• WHAT TO PRODUCE: Retype all of the listing exactly, passing over any picture you find.

• INPUT FOR THIS TASK:
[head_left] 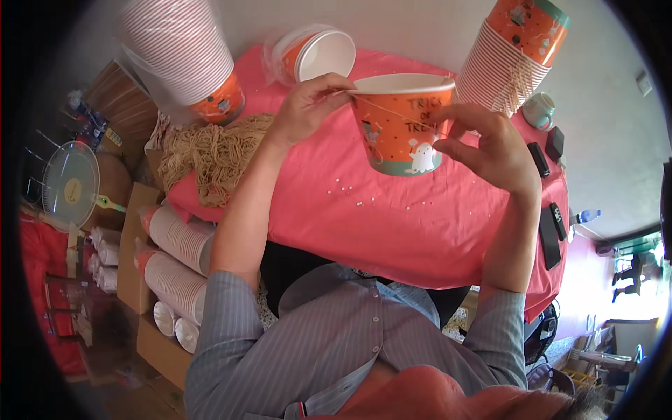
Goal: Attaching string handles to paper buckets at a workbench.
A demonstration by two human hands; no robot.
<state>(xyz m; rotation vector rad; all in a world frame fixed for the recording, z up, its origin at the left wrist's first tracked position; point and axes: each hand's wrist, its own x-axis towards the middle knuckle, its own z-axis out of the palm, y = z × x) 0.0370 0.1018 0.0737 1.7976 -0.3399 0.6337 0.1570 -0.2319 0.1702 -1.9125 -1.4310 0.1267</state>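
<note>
Holding bucket (393,134) — orange, wht inside

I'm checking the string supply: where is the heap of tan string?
In the head view, the heap of tan string lies on the left of the pink-covered table, in front of the left bucket stack, beside the left forearm.

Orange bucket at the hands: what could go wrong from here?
The thin string crosses the front of the orange bucket toward the right hand; it might slip if that hand loosens. The left hand is at the left of the rim, so a hard pull might tilt the bucket. The loose heap of yarn shows close beside the left forearm and could snag if brushed.
</note>
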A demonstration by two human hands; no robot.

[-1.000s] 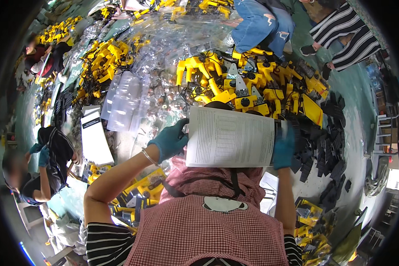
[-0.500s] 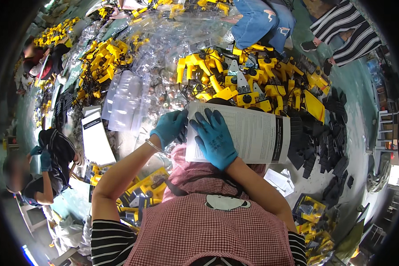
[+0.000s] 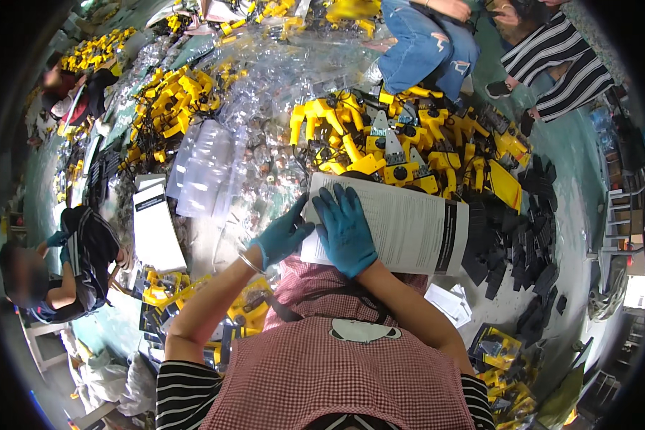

• EXERCISE RESULT:
[head_left] 
Goal: Attaching string handles to paper buckets at a workbench.
A demonstration by two human hands; no robot.
<state>(xyz m; rotation vector rad; all in a world frame fixed for the recording, z up, its origin at the left wrist's first tracked position; point and axes: each hand's wrist, its own x-axis towards the middle knuckle, its own z-axis out of the palm, y = z × x) 0.0370 0.1018 0.0737 1.7976 -0.3399 0.6337 0.1570 -0.2319 0.1702 -1.9125 -1.4310 0.1267</state>
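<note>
Holding bucket (393,134) — orange, wht inside

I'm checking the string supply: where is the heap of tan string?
In the head view, the heap of tan string lies on the left of the pink-covered table, in front of the left bucket stack, beside the left forearm.

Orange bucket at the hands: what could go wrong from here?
The thin string crosses the front of the orange bucket toward the right hand; it might slip if that hand loosens. The left hand is at the left of the rim, so a hard pull might tilt the bucket. The loose heap of yarn shows close beside the left forearm and could snag if brushed.
</note>
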A demonstration by two human hands; no robot.

[-1.000s] 
[-0.500s] 
[+0.000s] 

No more work is needed on this exercise.